- Reiner Township, Minnesota Location within the state of Minnesota Reiner Township, Minnesota Reiner Township, Minnesota (the United States)
- Coordinates: 48°8′38″N 95°40′10″W﻿ / ﻿48.14389°N 95.66944°W
- Country: United States
- State: Minnesota
- County: Pennington

Area
- • Total: 26.9 sq mi (69.8 km^{2})
- • Land: 26.9 sq mi (69.8 km^{2})
- • Water: 0 sq mi (0.0 km^{2})
- Elevation: 1,180 ft (360 m)

Population (2000)
- • Total: 94
- • Density: 3.4/sq mi (1.3/km^{2})
- Time zone: UTC-6 (Central (CST))
- • Summer (DST): UTC-5 (CDT)
- FIPS code: 27-53746
- GNIS feature ID: 0665394

= Reiner Township, Pennington County, Minnesota =

Reiner Township is a township in Pennington County, Minnesota, United States. The population was 94 at the 2000 census.
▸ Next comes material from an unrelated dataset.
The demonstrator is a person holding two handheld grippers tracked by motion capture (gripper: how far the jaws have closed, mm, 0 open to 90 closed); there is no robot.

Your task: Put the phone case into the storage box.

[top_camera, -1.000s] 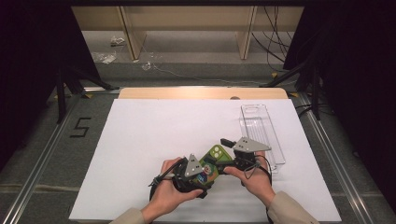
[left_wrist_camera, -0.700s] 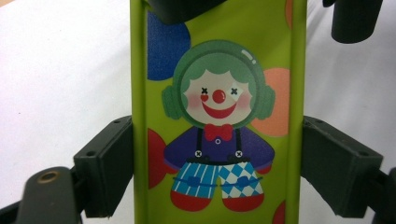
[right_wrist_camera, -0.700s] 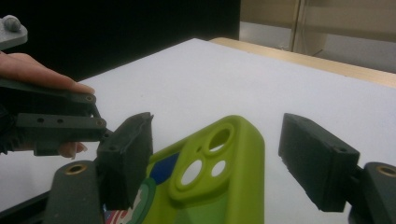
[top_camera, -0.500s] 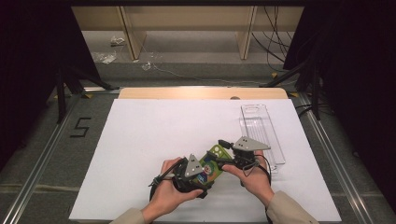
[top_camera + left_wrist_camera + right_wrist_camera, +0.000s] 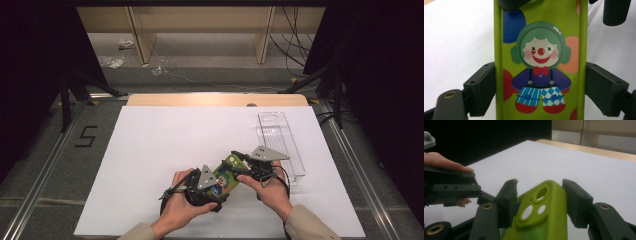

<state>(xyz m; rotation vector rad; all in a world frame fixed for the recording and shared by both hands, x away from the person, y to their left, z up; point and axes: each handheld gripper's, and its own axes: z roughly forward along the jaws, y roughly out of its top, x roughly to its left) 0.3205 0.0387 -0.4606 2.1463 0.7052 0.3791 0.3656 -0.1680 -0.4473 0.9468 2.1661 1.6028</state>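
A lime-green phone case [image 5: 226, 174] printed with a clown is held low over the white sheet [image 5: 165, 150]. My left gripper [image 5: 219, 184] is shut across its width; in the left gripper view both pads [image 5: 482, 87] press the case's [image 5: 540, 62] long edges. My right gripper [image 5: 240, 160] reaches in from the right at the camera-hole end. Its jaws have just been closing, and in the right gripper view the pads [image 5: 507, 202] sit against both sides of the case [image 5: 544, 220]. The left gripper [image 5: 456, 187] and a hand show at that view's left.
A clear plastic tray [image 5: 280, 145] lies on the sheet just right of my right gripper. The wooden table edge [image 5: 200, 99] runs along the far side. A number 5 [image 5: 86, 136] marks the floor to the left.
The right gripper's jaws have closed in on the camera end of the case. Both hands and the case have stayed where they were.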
Reiner Township was named for Reinhart Johnsrud, a county official.

==Geography==
According to the United States Census Bureau, the township has a total area of 27.0 square miles (69.8 km^{2}), all land.

==Demographics==
As of the census of 2000, there were 94 people, 38 households, and 28 families residing in the township. The population density was 3.5 people per square mile (1.3/km^{2}). There were 41 housing units at an average density of 1.5/sq mi (0.6/km^{2}). The racial makeup of the township was 100.00% White.

There were 38 households, out of which 26.3% had children under the age of 18 living with them, 71.1% were married couples living together, 2.6% had a female householder with no husband present, and 26.3% were non-families. 23.7% of all households were made up of individuals, and 2.6% had someone living alone who was 65 years of age or older. The average household size was 2.47 and the average family size was 2.96.

In the township the population was spread out, with 20.2% under the age of 18, 9.6% from 18 to 24, 27.7% from 25 to 44, 28.7% from 45 to 64, and 13.8% who were 65 years of age or older. The median age was 40 years. For every 100 females, there were 113.6 males. For every 100 females age 18 and over, there were 114.3 males.

The median income for a household in the township was $31,563, and the median income for a family was $31,875. Males had a median income of $30,417 versus $17,083 for females. The per capita income for the township was $18,003. None of the population or the families were below the poverty line.